• _What is needed_: Down to the last line, set down the material below exactly; skip the pictures.

□ □ □

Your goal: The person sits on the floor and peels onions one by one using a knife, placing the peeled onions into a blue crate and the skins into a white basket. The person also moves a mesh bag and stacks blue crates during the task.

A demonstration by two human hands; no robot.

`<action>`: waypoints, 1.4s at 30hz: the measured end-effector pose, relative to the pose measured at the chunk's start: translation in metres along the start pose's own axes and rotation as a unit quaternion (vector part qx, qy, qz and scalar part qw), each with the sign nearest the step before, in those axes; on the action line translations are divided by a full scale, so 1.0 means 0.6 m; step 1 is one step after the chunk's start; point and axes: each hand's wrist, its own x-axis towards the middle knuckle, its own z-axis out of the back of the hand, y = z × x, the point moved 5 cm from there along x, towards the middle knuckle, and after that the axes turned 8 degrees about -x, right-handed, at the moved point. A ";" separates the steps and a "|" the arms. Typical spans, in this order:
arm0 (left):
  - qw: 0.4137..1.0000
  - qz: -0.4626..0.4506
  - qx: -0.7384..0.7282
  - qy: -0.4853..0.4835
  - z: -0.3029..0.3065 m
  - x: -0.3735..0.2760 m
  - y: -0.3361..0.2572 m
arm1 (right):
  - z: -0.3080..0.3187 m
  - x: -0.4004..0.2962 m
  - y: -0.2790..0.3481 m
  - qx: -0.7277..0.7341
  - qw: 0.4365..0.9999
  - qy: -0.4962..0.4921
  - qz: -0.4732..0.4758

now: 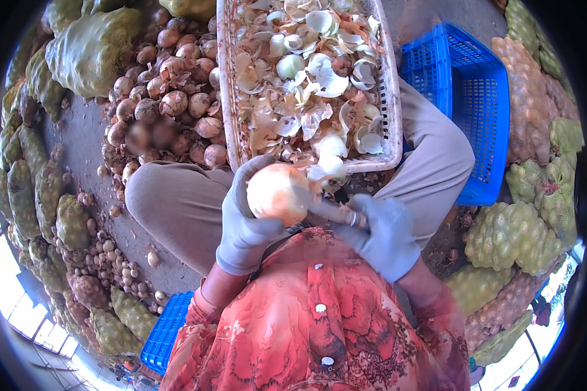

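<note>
Gloved in grey, my left hand (247,220) holds a large onion (278,193) with pale, partly peeled skin, just in front of my body. My right hand (384,234), in the same kind of glove, grips the handle of a knife (330,212); its blurred blade points left and reaches the onion's right side. Just beyond both hands, a white plastic crate (394,97) holds onion skins (323,73) and peeled layers. Whether the blade cuts into the onion cannot be told.
Unpeeled onions (173,102) lie heaped left of the white crate. A blue plastic crate (484,122) stands at the right, and another blue crate (169,332) is at lower left. Filled mesh sacks (93,51) line both sides. Small onions (110,254) lie on the floor at left.
</note>
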 end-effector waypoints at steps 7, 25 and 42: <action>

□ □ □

• _Written answer_:
Your goal: The person sits on the floor and peels onions one by one using a knife, placing the peeled onions into a blue crate and the skins into a white basket. The person also moves a mesh bag and stacks blue crates during the task.

A demonstration by two human hands; no robot.

`<action>`: waypoints, 1.4s at 30hz: the measured end-effector pose, relative to the pose measured at the chunk's start: translation in metres along the start pose's own axes and rotation as a unit quaternion (vector part qx, qy, qz and scalar part qw), each with the sign nearest the step before, in those axes; on the action line translations are divided by a full scale, so 1.0 means 0.6 m; step 1 is one step after the chunk's start; point and axes: each hand's wrist, its own x-axis towards the middle knuckle, its own z-axis out of the back of the hand, y = z × x, the point moved 5 cm from there along x, towards the middle knuckle, and after that the axes turned 8 degrees about -x, right-handed, at the moved point. A ";" separates the steps and a "|" the arms. Typical spans, in this order:
arm0 (left):
  - qw: 0.4137..1.0000
  - qz: -0.4626..0.4506
  - qx: -0.7384..0.7282
  - qy: -0.4853..0.4835
  - z: -0.3029..0.3065 m
  - x: -0.3735..0.2760 m
  - y: -0.3361..0.2572 m
arm1 (right):
  - z: -0.3080..0.3187 m
  - x: -0.4004..0.2962 m
  - y: -0.2790..0.3481 m
  - qx: -0.7277..0.7341
  - qw: 0.4365..0.9999
  - qy: -0.4962..0.4921
  - qz: -0.4732..0.4758

now: 

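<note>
Gloved in grey, my left hand (247,220) holds a large onion (278,193) with pale, partly peeled skin, just in front of my body. My right hand (384,234), in the same kind of glove, grips the handle of a knife (330,212); its blurred blade points left and reaches the onion's right side. Just beyond both hands, a white plastic crate (394,97) holds onion skins (323,73) and peeled layers. Whether the blade cuts into the onion cannot be told.
Unpeeled onions (173,102) lie heaped left of the white crate. A blue plastic crate (484,122) stands at the right, and another blue crate (169,332) is at lower left. Filled mesh sacks (93,51) line both sides. Small onions (110,254) lie on the floor at left.
</note>
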 end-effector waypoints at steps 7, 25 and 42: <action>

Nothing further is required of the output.